Khor Shambat (Sudan), 2012

Khor Shambat

Dates of work: 29 November–15 December 2012

Team:
Director: Dr. Przemysław Bobrowski, archaeologist (Institute of Archaeology and Ethnology, Polish Academy of Sciences, Poznań)
em>Deputy director: Dr. Maciej Jórdeczka, archaeologist, photographer (Institute of Archaeology and Ethnology, Polish Academy of Sciences, Poznań)
NCAM representative: Tayeb Hassan Mohamed
Khartoum State representative: Abdul Salam
em>Archaeologist: Prof. Michał Kobusiewicz, Iwona Sobkowiak-Tabaka (both Institute of Archaeology and Ethnology, Polish Academy of Sciences, Poznań)
Anthropologist: Michaela Binder (Durham University)

The locality of Khor Shambat in the Omdurman district of Khartoum was investigated in 2012. The site lies between two gorges draining water to the Nile Valley from the west. Testing established the site stratigraphy, dating the cultural level to the early Neolithic. The source material from this cultural level included vessel-type ceramics, microlithic stone artifacts, macrolithic stone tools and faunal remains.
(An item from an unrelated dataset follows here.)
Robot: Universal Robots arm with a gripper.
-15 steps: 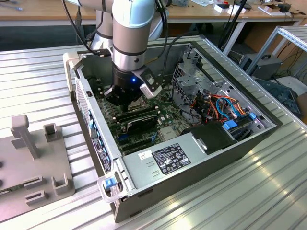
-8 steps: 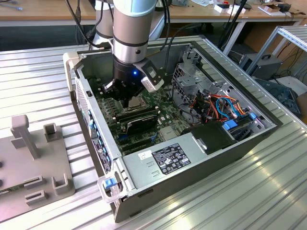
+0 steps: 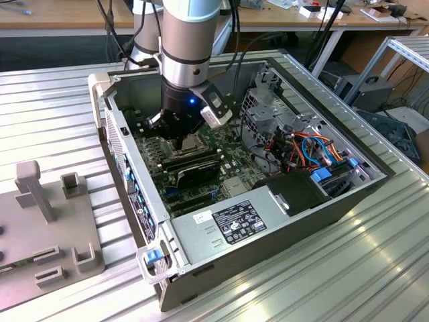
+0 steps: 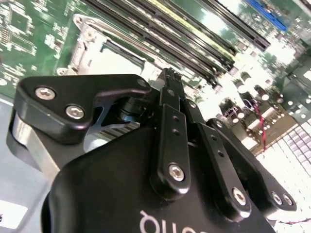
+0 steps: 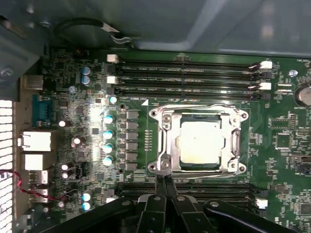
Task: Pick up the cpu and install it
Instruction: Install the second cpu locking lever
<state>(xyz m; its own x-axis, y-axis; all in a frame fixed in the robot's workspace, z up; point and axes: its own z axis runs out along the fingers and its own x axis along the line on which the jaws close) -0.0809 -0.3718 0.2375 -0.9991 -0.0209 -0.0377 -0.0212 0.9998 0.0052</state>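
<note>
The cpu [image 5: 200, 141], a small square chip with a dull silver top, lies flat inside the socket's metal frame [image 5: 165, 138] on the green motherboard [image 5: 286, 145]. In the first wrist view my gripper [image 5: 164, 178] is shut with nothing between its fingers. Its tips sit just beside the frame's edge, off the cpu. The second wrist view shows the same black fingers [image 4: 171, 111] pressed together, with the socket [image 4: 104, 51] beyond them. In the exterior view the gripper [image 3: 182, 139] hangs low inside the open computer case [image 3: 201, 248], above the board.
Rows of memory slots [image 5: 184, 73] run on both sides of the socket. A long black card [image 3: 194, 169], a power supply [image 3: 231, 225] and a tangle of coloured cables [image 3: 315, 151] fill the case. A grey fixture block [image 3: 47, 221] stands on the ribbed table at the exterior view's left.
</note>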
A cemetery containing 13 graves was investigated, the alignment of the burial pits and position of the interments leading to the conclusion that it started as a Neolithic burial ground and continued as a cemetery probably in Meroitic and post-Meroitic times. The archaeological, anthropological and archaeozoological data contributed new information on settlement on this site and in the broader overview, in central Sudan.